● **Exercise goal**: Your job is to return the whole listing unchanged while skipping its images.

*** Opening of Given information ***

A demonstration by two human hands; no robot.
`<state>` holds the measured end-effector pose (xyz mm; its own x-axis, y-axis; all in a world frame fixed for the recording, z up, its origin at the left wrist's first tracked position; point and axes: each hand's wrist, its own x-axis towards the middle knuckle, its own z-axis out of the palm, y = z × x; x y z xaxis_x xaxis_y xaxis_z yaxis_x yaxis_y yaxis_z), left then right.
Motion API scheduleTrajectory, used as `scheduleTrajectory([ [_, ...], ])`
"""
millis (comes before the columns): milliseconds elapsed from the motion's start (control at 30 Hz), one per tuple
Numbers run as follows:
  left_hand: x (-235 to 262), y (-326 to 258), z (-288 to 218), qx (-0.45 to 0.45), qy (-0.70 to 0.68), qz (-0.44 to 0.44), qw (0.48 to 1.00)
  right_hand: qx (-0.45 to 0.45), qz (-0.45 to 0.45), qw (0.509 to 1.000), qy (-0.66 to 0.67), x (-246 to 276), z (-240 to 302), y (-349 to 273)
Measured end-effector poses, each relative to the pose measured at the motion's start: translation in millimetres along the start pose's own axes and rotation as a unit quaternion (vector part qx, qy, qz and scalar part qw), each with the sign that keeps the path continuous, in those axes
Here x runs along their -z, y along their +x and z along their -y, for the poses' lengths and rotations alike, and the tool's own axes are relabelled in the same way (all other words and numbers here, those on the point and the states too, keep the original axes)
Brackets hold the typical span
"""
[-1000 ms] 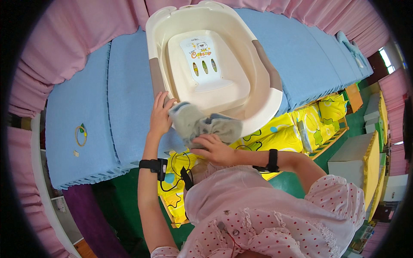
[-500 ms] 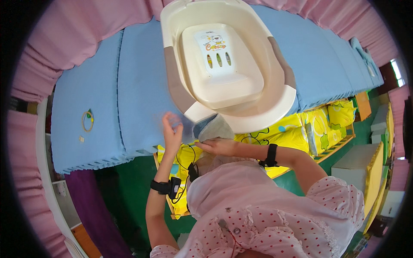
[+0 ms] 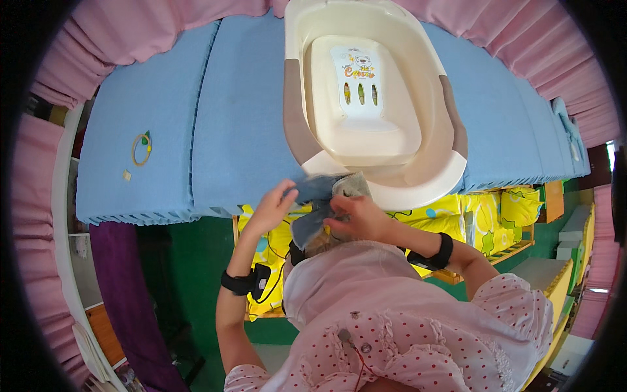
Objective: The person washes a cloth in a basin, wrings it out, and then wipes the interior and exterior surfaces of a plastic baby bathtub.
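A small grey and blue cloth (image 3: 315,188) hangs between my hands, just in front of the near rim of a cream baby bathtub (image 3: 428,186). My right hand (image 3: 360,219) has its fingers bent round the grey part, and blue folds hang beside it. At the cloth's left edge, my left hand (image 3: 273,208) curls its fingers against the blue end. Its fingertips are partly hidden by the fabric. The tub, with brown side panels and a cream bath seat (image 3: 366,144) inside, stands on a blue-covered surface (image 3: 241,130).
On the left of the blue cover lie a wooden ring (image 3: 139,157) with a green piece and a small pale tag (image 3: 127,175). Yellow patterned bedding (image 3: 480,212) sits in a low wooden frame below. Pink curtains (image 3: 157,29) hang behind. Purple fabric (image 3: 124,294) drapes at lower left.
My left hand has come right to the cloth, which was folded in my right hand and now hangs more spread out. The view has shifted, so the tub appears further right.
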<state>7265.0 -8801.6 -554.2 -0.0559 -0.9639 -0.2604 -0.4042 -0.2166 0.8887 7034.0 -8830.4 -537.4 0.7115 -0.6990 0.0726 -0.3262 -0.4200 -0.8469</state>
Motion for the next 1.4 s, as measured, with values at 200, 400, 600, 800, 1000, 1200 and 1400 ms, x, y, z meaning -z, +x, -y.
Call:
scheduleTrajectory([
  [200, 44.9, -13.7, -48.9, -0.041, 0.003, -0.154, 0.987, -0.093, -0.134, 0.987, -0.016, 58.2, -4.4, -11.1],
  [400, 86.1, -12.8, -81.1, -0.134, 0.016, -0.262, 0.956, -0.164, -0.118, 0.976, 0.076, 132.6, -4.3, -8.4],
  [600, 120.7, -7.7, -149.6, -0.177, 0.245, -0.383, 0.873, -0.03, -0.277, 0.953, -0.12, 193.6, 16.8, 26.1],
  [800, 106.0, -9.6, -199.4, -0.356, 0.169, -0.404, 0.826, 0.136, -0.354, 0.923, -0.067, 226.4, 24.3, 29.1],
  [1000, 41.4, -35.8, -153.8, -0.234, 0.218, -0.038, 0.947, -0.07, -0.239, 0.954, -0.166, 191.4, -50.4, -27.4],
  [1200, -22.7, -52.8, -64.0, -0.161, 0.241, 0.188, 0.939, -0.238, -0.158, 0.947, -0.145, 129.0, -87.6, -87.8],
  [1400, -20.8, -50.2, -17.5, -0.004, 0.044, 0.137, 0.99, -0.233, -0.096, 0.96, -0.125, 146.2, -87.3, -87.4],
])
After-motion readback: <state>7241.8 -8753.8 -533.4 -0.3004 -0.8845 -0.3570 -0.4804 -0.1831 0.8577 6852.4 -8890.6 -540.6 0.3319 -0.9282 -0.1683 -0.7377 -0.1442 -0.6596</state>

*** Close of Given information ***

● **Solved problem**:
A demonstration by two human hands; no robot.
`<state>` holds the measured end-effector pose (xyz mm; its own x-axis, y-axis; all in a world frame fixed for the recording, z up, its origin at the left wrist's first tracked position; point and axes: each hand's wrist, its own x-axis towards the middle knuckle, its own z-axis out of the palm, y = z × x; x y z xaxis_x xaxis_y xaxis_z yaxis_x yaxis_y yaxis_z), left then right.
Motion API scheduleTrajectory, used as `scheduleTrajectory([ [_, ...], ])`
"""
millis (comes before the columns): milliseconds elapsed from the motion's start (control at 30 Hz), one per tuple
Numbers run as follows:
  left_hand: x (-235 to 262), y (-326 to 258), z (-288 to 218), qx (-0.45 to 0.45), qy (-0.70 to 0.68), qz (-0.44 to 0.44), qw (0.48 to 1.00)
  right_hand: qx (-0.45 to 0.45), qz (-0.45 to 0.45), qw (0.509 to 1.000), qy (-0.66 to 0.67), x (-246 to 276), z (-240 to 302), y (-349 to 273)
Measured end-effector poses, each relative to the pose measured at the motion's start: translation in millimetres along the start pose's own axes and rotation as a unit quaternion (vector part qx, qy, qz and scalar part qw), each with the sign that keeps the path continuous, in those axes
Here x runs along their -z, y along their +x and z along their -y, for the poses' lengths and rotations alike, and the tool's own axes are relabelled in the same way (all other words and numbers here, those on the point and the states too, keep the original axes)
Brackets hold the typical span
"""
[-1000 ms] 
[-500 ms] 
[+0 ms] 
Objective: The person washes a cloth in a basin, wrings it out, and then wipes the interior and exterior surfaces of a plastic baby bathtub.
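A small grey and blue cloth (image 3: 315,188) hangs between my hands, just in front of the near rim of a cream baby bathtub (image 3: 428,186). My right hand (image 3: 360,219) has its fingers bent round the grey part, and blue folds hang beside it. At the cloth's left edge, my left hand (image 3: 273,208) curls its fingers against the blue end. Its fingertips are partly hidden by the fabric. The tub, with brown side panels and a cream bath seat (image 3: 366,144) inside, stands on a blue-covered surface (image 3: 241,130).
On the left of the blue cover lie a wooden ring (image 3: 139,157) with a green piece and a small pale tag (image 3: 127,175). Yellow patterned bedding (image 3: 480,212) sits in a low wooden frame below. Pink curtains (image 3: 157,29) hang behind. Purple fabric (image 3: 124,294) drapes at lower left.
My left hand has come right to the cloth, which was folded in my right hand and now hangs more spread out. The view has shifted, so the tub appears further right.
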<state>7265.0 -8801.6 -554.2 -0.0559 -0.9639 -0.2604 -0.4042 -0.2166 0.8887 7034.0 -8830.4 -537.4 0.7115 -0.6990 0.0726 -0.3262 -0.4200 -0.8469</state>
Motion for the next 1.4 s, as measured, with values at 200, 400, 600, 800, 1000, 1200 and 1400 ms, x, y, z meaning -z, +x, -y.
Call:
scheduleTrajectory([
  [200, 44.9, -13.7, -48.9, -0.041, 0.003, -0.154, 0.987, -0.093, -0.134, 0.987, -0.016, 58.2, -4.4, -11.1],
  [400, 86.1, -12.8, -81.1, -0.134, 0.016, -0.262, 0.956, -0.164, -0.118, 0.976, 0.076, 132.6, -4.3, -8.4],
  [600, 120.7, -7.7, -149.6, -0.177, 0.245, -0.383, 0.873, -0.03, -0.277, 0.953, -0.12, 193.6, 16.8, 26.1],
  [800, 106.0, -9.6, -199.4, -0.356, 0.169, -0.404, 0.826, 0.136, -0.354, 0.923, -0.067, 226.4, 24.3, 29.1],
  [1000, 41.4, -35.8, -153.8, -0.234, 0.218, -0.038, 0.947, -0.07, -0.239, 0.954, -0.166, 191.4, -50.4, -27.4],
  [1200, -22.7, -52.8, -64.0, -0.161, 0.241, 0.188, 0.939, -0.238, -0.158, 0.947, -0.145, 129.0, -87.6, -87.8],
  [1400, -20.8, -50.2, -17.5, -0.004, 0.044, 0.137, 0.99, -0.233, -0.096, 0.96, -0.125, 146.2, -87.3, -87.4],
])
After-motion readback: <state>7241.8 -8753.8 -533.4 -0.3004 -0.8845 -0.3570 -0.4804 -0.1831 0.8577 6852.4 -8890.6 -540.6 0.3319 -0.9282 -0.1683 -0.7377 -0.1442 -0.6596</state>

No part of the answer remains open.